* **About this exercise**
Would you reproduce exactly the lines below from the one holding "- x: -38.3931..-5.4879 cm" through the one holding "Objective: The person", inclusive, and no others?

* **Stored data**
= = = = = = =

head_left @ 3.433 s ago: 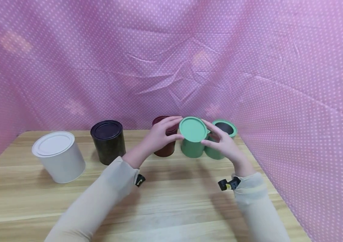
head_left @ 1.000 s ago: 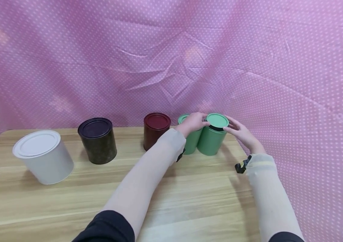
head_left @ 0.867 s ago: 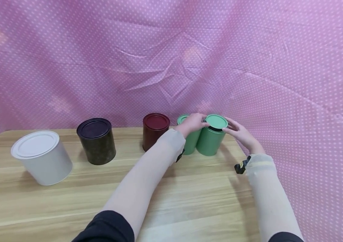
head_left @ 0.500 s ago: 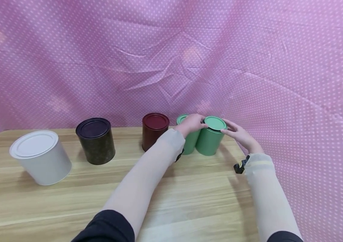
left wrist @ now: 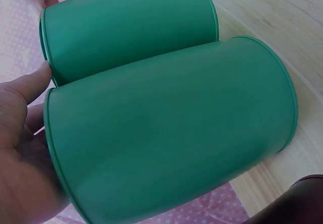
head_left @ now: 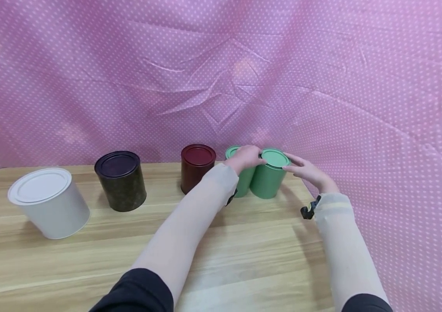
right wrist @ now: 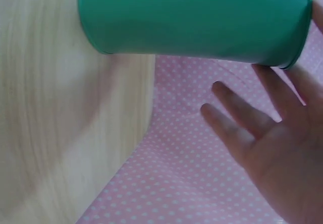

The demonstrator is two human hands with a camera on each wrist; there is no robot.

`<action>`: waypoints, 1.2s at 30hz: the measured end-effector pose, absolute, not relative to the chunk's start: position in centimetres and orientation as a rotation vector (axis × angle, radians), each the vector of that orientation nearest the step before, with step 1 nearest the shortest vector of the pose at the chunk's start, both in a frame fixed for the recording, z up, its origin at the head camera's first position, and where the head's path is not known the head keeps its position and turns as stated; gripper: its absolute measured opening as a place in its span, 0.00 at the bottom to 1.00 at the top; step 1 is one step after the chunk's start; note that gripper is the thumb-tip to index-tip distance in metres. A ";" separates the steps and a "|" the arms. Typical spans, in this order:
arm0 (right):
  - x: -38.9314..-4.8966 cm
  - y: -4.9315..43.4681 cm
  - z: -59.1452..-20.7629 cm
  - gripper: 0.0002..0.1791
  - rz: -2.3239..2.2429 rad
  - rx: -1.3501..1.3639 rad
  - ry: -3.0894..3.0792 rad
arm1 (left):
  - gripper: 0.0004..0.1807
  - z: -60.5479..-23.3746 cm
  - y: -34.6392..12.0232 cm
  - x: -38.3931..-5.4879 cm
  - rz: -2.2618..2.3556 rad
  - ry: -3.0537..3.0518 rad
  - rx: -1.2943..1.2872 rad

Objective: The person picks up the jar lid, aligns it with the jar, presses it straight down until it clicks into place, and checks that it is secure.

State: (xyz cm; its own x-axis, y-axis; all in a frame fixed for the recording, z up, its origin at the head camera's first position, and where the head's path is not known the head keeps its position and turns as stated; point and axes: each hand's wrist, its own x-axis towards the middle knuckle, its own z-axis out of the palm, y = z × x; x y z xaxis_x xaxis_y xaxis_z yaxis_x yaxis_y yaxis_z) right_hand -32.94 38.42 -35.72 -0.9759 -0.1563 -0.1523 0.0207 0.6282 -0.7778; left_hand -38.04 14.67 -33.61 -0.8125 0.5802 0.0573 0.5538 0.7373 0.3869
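A round green lid [head_left: 275, 157] lies on top of the right-hand green can [head_left: 267, 181], nearly flush with its rim. Around its left edge, my left hand [head_left: 245, 157] grips with the thumb in front and fingers behind. On the opposite edge, my right hand [head_left: 310, 171] holds the lid between thumb and fingers; in the right wrist view, its other fingers spread below the green can [right wrist: 197, 19]. Close beside stands another green can [head_left: 246, 182], its top partly hidden by my left hand. In the left wrist view, my left thumb [left wrist: 38, 80] meets the far can's rim.
A dark red can [head_left: 198, 169], a black can [head_left: 121, 182] and a wider white can [head_left: 49, 203] stand in a row to the left. Pink dotted cloth [head_left: 392, 173] hangs behind and along the right edge of the wooden table [head_left: 244, 260].
Both hands and the lid have shifted right to the open green can. The lid has sunk, closing the dark gap beneath it. The other cans stand still.
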 end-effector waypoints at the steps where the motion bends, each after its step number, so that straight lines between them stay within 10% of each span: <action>1: -33.0 38.4 -35.6 0.43 -1.262 -0.104 2.644 | 0.24 -33.5 14.7 -38.0 0.610 2.864 0.936; 36: -32.3 37.7 -34.7 0.41 -1.266 -0.083 2.595 | 0.19 -32.8 15.0 -37.3 0.773 2.828 0.780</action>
State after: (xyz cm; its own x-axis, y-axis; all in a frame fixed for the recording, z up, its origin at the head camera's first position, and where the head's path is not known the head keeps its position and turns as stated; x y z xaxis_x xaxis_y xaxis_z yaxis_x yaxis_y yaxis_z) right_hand -32.30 37.73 -34.65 -0.9665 -0.1607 -0.2002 0.0589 0.6203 -0.7822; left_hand -37.34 14.97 -32.83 -0.8623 0.5056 0.0301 0.4506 0.7386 0.5014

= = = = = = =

* **Response**
  - x: -38.3931..-5.4879 cm
  - rz: -2.2618..2.3556 rad
  - ry: -3.0537..3.0518 rad
  - rx: -1.2943..1.2872 rad

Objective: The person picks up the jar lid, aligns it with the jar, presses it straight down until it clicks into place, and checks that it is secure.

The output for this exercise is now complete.